■ Directions
Repeat every line of the data verbatim.

::: Data shown

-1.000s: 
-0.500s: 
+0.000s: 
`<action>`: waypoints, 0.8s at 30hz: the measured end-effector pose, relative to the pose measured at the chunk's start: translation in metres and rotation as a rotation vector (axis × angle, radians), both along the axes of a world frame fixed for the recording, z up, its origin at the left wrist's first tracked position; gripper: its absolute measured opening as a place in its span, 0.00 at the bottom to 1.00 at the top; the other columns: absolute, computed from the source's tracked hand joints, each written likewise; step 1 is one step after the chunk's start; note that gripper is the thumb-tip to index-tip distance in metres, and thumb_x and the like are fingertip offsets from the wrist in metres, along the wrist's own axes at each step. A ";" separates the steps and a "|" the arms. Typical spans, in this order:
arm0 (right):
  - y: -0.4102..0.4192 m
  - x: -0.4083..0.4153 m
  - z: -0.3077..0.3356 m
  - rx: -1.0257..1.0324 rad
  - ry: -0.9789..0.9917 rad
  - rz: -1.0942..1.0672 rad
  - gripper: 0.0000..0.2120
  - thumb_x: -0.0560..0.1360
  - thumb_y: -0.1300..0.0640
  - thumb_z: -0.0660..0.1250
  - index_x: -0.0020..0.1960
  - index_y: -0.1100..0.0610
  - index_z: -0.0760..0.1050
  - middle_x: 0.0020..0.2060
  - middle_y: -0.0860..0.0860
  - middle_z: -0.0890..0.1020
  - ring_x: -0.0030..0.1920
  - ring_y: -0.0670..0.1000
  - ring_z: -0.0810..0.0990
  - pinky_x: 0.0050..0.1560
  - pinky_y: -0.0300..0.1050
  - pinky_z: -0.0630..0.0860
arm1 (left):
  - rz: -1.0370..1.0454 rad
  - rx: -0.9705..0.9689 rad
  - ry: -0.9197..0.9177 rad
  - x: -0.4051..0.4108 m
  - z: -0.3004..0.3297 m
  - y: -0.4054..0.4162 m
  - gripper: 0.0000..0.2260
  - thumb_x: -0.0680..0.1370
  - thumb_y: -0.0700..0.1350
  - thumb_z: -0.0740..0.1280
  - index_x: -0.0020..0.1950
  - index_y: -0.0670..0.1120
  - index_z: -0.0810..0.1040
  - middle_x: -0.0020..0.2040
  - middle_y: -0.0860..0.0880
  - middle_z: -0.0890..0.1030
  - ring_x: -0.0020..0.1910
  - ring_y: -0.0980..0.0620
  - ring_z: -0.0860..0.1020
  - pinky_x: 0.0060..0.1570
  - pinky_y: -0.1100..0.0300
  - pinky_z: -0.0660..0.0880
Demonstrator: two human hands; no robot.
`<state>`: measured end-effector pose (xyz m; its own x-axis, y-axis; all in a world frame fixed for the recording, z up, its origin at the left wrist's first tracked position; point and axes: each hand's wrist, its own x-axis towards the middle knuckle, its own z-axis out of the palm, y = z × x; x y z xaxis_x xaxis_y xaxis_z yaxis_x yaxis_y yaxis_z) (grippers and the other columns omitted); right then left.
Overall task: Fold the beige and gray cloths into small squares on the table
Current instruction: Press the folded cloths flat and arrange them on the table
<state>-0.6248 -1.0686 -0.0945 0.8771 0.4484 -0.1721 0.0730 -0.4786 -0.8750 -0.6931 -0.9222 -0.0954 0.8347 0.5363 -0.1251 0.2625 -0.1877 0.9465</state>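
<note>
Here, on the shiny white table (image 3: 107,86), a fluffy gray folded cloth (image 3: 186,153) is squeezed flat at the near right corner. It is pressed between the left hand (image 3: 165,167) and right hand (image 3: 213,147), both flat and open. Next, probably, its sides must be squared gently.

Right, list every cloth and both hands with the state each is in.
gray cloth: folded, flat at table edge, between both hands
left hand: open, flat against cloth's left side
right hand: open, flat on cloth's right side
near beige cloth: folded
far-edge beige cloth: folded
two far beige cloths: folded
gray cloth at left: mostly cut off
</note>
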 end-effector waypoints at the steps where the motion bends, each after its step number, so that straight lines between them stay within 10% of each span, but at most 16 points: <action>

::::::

■ Answer box
-1.000s: 
-0.500s: 
+0.000s: 
`<action>`: waypoints, 0.8s at 30hz: the measured end-effector pose, relative to the pose measured at the chunk's start: translation in metres and rotation as a rotation vector (axis × angle, radians), both along the axes of a world frame fixed for the recording, z up, its origin at the left wrist's first tracked position; gripper: its absolute measured opening as a place in its span, 0.00 at the bottom to 1.00 at the top; the other columns: absolute, computed from the source's tracked hand joints, each written likewise; step 1 is one step after the chunk's start; note that gripper is the thumb-tip to index-tip distance in metres, and thumb_x and the like are fingertip offsets from the wrist in metres, along the wrist's own axes at each step. A ";" separates the steps and a "|" the arms. Typical spans, in this order:
arm0 (right):
  - y: -0.4102..0.4192 m
  - x: -0.4083..0.4153 m
  - z: -0.3077..0.3356 m
  - rx: -1.0257..1.0324 rad
  - ry: -0.9789..0.9917 rad
  - rz: -1.0942..1.0672 rad
  - gripper: 0.0000..0.2120
  - thumb_x: -0.0560..0.1360
  - thumb_y: -0.1300..0.0640
  - thumb_z: -0.0660..0.1250
  - index_x: -0.0020..0.1960
  - index_y: -0.1100..0.0610
  - index_z: -0.0760..0.1050
  - middle_x: 0.0020..0.2060
  - middle_y: -0.0860..0.0860
  - middle_z: -0.0890..0.1020
  - ring_x: -0.0030..0.1920
  - ring_y: -0.0670..0.1000
  - ring_z: -0.0810..0.0990
  - pinky_x: 0.0050..0.1560
  - pinky_y: -0.0300..0.1050
  - pinky_z: -0.0630..0.0860
arm1 (left):
  - rz: -1.0370..1.0454 rad
  - rx: -0.9705..0.9689 rad
  - ry: -0.9197..0.9177 rad
  - x: -0.4051..0.4108 m
  - z: -0.3004..0.3297 m
  - y: -0.4054..0.4162 m
  - gripper: 0.0000..0.2260
  - thumb_x: -0.0680..0.1370
  - thumb_y: -0.0700..0.1350
  - thumb_z: -0.0740..0.1280
  - index_x: -0.0020..0.1950
  - index_y: -0.0670..0.1120
  - index_z: -0.0810..0.1040
  - middle_x: -0.0020..0.2040
  - middle_y: -0.0860..0.0880
  - middle_z: -0.0890..0.1030
  - ring_x: -0.0020..0.1910
  - ring_y: -0.0980..0.0620
  - ring_z: -0.0860..0.1020
  - pinky_x: 0.0060..0.1570
  - pinky_y: -0.1100..0.0300
  - pinky_z: -0.0660..0.0880
Demonstrator: two human hands; no robot.
`<state>`: measured end-effector pose (xyz m; its own x-axis, y-axis; all in a world frame fixed for the recording, z up, its origin at the left wrist's first tracked position; point and axes: each hand's wrist, its own x-axis towards the middle knuckle, its own z-axis out of the palm, y = z × x; x y z xaxis_x xaxis_y xaxis_z yaxis_x yaxis_y yaxis_z) (grippers and the other columns omitted); right then left.
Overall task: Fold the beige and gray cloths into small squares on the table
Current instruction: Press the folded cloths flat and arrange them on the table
<state>-0.6248 -1.0686 -0.0945 0.8771 0.4484 -0.1721 0.0730 -0.4786 -0.8750 -0.6931 -0.9222 -0.0954 0.8347 0.5363 -0.1251 0.2625 -0.1877 0.9465</state>
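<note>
Here, on the shiny white table (image 3: 107,86), a fluffy gray folded cloth (image 3: 186,153) is squeezed flat at the near right corner. It is pressed between the left hand (image 3: 165,167) and right hand (image 3: 213,147), both flat and open. Next, probably, its sides must be squared gently.

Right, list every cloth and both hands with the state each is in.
gray cloth: folded, flat at table edge, between both hands
left hand: open, flat against cloth's left side
right hand: open, flat on cloth's right side
near beige cloth: folded
far-edge beige cloth: folded
two far beige cloths: folded
gray cloth at left: mostly cut off
</note>
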 end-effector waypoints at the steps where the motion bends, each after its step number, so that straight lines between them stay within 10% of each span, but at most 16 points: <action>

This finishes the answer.